Yeah...I'd imagine a trip to PA from WA would be pretty expensive. I was just curious.


----------



## dragonheart (Jul 18, 2008)

Put a dot on the animal targets the same size as the current dot for the distance, with an x. Same sight picture as shooting the F/H round. Score the same as now, just with a bigger aiming dot. The x is all that counts. Or, I am with Hornet on shooting at least 2 arrows per target or more.


----------



## Guest (Jul 30, 2009)

From waht I heard is that it wasn't the round but the score per arrow difference from the F/H rounds. 1 arrow worth 5 points then wham 1 arrow worth 21 points


----------



## kidnutso (Aug 29, 2004)

The solution - Put the dot in the very corner of the current 20 scoring area. That way, you're risking something if you go for it, but miss to the wrong side. 

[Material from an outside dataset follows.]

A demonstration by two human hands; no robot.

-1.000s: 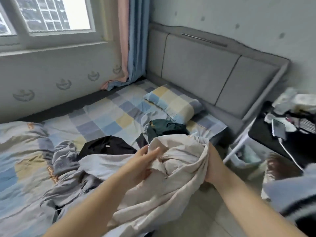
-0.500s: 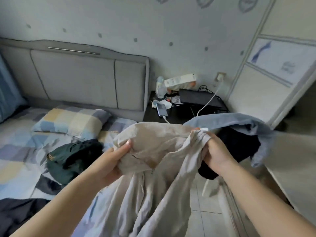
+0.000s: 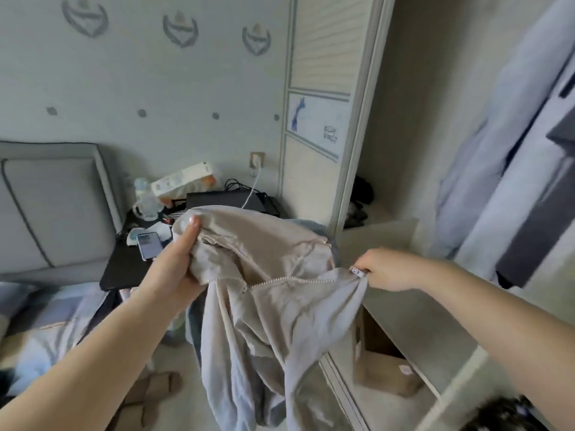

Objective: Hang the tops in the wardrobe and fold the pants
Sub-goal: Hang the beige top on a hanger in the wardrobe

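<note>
The open wardrobe (image 3: 413, 126) holds pale blue and grey garments (image 3: 510, 157) hanging at right, a dark heap (image 3: 361, 197) on its shelf, and a cardboard box (image 3: 385, 371) below. In front of it hangs a beige zip-up top (image 3: 273, 306), left hand (image 3: 174, 265) fingers gripping the collar, right hand (image 3: 385, 269) fingers pinching the zipper end. Behind, a black bench (image 3: 124, 269) carries a phone (image 3: 149, 245).

We hold a beige zip-up top (image 3: 273, 293) before the open wardrobe (image 3: 401, 126): our left hand (image 3: 172, 265) grips its bunched collar, our right hand (image 3: 384, 269) pinches the zipper end. Pale garments (image 3: 497, 157) hang inside.
</note>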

And 4 arrows per target scoring either a 5 or a 3. Bonus point for each spot.

Our state organization shoots 4 arrows per target...we just don't use the spot. We use the center X as a tie breaker, but no white or black spot on the target.


----------



## 600 60X (Mar 8, 2004)

Mike what PA shooters didn't adhere to the rules? Why call out one state when there were probably other rule infractions committed by other states that we don't even know about? All in all, I think the shoot ran well, and was a big success. Mechanicsburg has set the bar extremely high. Let's see how the other hosts preform.

Jason Carbaugh


----------



## Bees (Jan 28, 2003)

Have any of you ever considered the animal round from a finger shooter or Bare bow shooters"s prespective. 
I am sure they think the animal round is OK the way it is. 
I only hear compound shooters and more specific compound shooters that lost complaining. 
If You make it harder it's harder for you too.
You not going to escape the fact that the same shooters will win because they shoot better than you.
Nope if you think your going to win a FreeStyle Field Archery National Championship on the Pro Level you cannot miss more than one and on the Adult Male Level looks like no more than 15 or 16. 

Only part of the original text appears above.